Utley’s research shows that while the Kid did not kill twenty-one men (one for each year of his truncated life, as boys of my generation fervently believed), he did account for four, and he was present and firing enthusiastically when six others died. (That is not to say that he wasn’t good at killing when circumstances required it. “Grant squared off at Billy,” an admiring eyewitness to one of his authenticated killings recalled, “who when he heard the click whirled around and ‘bang, bang, bang.’ Right in the chin—could cover all of them with a half a dollar.”)
The Kid’s side would eventually lose the Lincoln County War. John Tunstall was murdered in the very first serious engagement, but his partners persevered, and the fighting stuttered on for more than two years. There were chases, shoot-outs, and standoffs before the climactic five-day pitched battle along Lincoln’s lone street in July 1878, which ended with the daring escape from a burning building Walter Noble Burns described so lovingly.
“Life was held lightly down there in those days.”
In the interest of returning to some semblance of law and order, Gov. Lew Wallace issued a “general pardon” but specifically exempted from it the young man who now called himself Bill Bonney, because he was already under indictment for murdering a sheriff. The peace that followed was only relative, in any case. After a drunken parley in Lincoln, members of both factions, glassy-eyed with whiskey and good fellowship, happened upon an unarmed attorney who unwisely refused to dance for their amusement. He was shot through the heart and left where he fell, his coat still burning from the powder flash, while all hands went off to an oyster supper. “There was really no malice in this shooting,” a bystander later explained. “Life was held lightly down there in those days.”
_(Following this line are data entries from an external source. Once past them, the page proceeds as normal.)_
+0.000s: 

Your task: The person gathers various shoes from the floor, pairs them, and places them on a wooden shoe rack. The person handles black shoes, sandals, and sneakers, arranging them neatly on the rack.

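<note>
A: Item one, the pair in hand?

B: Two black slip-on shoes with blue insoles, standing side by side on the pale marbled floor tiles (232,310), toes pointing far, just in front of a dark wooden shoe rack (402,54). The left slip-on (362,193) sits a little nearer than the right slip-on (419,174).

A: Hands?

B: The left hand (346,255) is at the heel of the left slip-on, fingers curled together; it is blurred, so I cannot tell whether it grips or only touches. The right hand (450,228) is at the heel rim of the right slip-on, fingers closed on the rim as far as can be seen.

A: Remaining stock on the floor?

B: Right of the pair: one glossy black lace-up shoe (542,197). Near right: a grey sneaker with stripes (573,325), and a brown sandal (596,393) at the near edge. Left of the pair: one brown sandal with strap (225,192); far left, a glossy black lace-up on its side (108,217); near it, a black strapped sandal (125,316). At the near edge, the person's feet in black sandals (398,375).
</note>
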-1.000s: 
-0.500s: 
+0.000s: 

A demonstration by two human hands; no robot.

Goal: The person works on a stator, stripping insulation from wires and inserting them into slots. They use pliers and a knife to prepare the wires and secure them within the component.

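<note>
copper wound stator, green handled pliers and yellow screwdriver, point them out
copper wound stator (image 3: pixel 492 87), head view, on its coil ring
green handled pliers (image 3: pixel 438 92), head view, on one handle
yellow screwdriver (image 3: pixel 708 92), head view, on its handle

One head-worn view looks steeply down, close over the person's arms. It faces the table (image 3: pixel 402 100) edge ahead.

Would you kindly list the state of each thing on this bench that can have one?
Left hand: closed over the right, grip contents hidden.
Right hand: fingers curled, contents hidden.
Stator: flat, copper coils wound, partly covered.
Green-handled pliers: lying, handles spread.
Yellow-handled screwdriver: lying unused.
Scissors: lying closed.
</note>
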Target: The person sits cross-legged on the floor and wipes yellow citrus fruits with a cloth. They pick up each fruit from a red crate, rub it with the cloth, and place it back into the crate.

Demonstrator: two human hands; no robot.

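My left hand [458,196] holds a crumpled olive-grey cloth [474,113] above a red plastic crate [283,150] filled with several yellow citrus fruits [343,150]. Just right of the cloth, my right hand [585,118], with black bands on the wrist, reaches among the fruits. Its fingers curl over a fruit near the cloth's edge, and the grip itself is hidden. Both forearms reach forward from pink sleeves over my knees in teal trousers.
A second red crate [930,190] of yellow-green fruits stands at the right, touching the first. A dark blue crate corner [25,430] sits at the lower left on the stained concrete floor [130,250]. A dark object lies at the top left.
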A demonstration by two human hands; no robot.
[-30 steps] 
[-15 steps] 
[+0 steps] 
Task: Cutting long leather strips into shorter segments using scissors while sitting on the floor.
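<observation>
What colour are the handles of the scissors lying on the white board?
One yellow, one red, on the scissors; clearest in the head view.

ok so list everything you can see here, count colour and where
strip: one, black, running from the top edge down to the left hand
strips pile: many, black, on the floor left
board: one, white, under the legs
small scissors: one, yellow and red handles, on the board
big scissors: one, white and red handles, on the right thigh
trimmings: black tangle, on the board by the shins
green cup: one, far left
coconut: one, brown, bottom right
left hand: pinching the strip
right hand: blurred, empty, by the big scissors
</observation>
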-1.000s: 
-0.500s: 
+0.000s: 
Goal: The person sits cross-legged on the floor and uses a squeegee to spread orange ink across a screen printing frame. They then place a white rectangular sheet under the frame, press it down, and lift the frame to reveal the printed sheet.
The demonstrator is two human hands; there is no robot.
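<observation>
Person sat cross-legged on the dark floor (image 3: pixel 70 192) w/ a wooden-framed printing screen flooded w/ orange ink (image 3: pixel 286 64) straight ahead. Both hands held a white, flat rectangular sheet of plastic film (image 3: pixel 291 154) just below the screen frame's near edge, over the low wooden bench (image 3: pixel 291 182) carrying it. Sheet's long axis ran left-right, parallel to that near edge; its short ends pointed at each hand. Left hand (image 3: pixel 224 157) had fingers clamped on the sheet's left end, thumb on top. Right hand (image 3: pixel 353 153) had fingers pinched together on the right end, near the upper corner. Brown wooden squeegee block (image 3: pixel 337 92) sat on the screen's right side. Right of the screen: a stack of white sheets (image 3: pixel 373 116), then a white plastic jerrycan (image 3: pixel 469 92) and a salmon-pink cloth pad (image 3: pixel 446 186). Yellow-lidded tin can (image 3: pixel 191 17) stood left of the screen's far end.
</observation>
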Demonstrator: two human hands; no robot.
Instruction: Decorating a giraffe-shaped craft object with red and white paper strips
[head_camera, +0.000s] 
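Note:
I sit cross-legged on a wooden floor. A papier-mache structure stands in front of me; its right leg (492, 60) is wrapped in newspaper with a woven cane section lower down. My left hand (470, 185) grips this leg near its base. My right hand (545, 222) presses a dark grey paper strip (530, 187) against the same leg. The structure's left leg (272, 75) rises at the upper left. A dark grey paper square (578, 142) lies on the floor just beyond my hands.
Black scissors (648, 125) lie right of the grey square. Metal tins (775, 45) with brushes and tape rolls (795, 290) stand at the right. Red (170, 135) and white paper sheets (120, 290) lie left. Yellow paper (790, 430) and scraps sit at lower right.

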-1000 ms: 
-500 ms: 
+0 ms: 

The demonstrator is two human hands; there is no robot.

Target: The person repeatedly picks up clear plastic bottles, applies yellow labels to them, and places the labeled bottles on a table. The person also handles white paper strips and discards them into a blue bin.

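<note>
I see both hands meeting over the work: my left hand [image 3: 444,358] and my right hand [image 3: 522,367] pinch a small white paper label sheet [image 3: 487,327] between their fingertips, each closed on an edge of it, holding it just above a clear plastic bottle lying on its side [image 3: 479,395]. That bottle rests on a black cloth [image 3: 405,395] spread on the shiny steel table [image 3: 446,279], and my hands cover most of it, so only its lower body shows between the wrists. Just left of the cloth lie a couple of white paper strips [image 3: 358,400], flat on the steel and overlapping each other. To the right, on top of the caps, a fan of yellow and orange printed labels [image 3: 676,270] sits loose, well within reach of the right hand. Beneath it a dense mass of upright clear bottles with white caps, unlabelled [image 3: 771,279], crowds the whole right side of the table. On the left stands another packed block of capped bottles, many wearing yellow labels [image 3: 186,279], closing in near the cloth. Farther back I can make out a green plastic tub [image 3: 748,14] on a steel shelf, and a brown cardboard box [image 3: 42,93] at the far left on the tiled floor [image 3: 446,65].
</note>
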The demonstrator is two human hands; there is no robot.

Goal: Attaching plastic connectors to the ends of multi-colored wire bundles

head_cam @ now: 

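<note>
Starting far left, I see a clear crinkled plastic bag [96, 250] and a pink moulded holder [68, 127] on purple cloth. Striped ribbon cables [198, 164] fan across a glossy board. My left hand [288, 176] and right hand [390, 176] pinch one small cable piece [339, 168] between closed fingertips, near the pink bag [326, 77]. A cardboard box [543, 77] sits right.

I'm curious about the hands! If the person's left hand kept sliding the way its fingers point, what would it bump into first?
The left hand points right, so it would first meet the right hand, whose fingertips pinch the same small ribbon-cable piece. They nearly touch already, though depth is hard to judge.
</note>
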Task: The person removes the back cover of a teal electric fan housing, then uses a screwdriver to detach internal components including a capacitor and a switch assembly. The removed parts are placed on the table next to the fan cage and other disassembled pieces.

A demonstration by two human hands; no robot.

The Kid happened to have been a sober witness to the lawyer’s shooting (alcohol was not among his vices) and struck with the governor what he thought was an ironclad bargain: In exchange for going through the motions of being arrested, fingering the attorney’s killer, and providing information about other crimes and criminals, all charges against him were to be erased. He duly testified against others, then was told that all bets were off. He would have to stand trial for murder himself. Disgusted, the Kid simply rode away from prison (thanks to a sympathetic lawman) and returned to cattle rustling.
Local stockmen, weary of their losses and with old scores to settle, helped elect a sometime bartender named Pat Garrett sheriff and sent him pounding after the Kid. On the night of July 14, 1881, Garrett shot the Kid dead in the darkened bedroom of a ranch house in which he had taken refuge.
The first book about him was in the stores within a year. It is hard to see just what made his legend loom so large so fast. His youth had something to do with it. So did the eagerness of old allies to spin tales that reflected well on him and on their common cause. But beyond that he seems to have been genuinely amiable when he did not feel threatened. He was “happy go-lucky all the time,” a victim of his rustling admitted. “Nothing bothered him.”
“You appear to take it easy,” a reporter told him once as he smiled for the crowd that had turned out to see him momentarily locked up.
“Yes,” the Kid replied. “What’s the use of looking on the gloomy side of everything. The laugh’s on me this time.”
“He done some things I can’t endorse,” an old friend said. “But Kid certainly had good feelings.”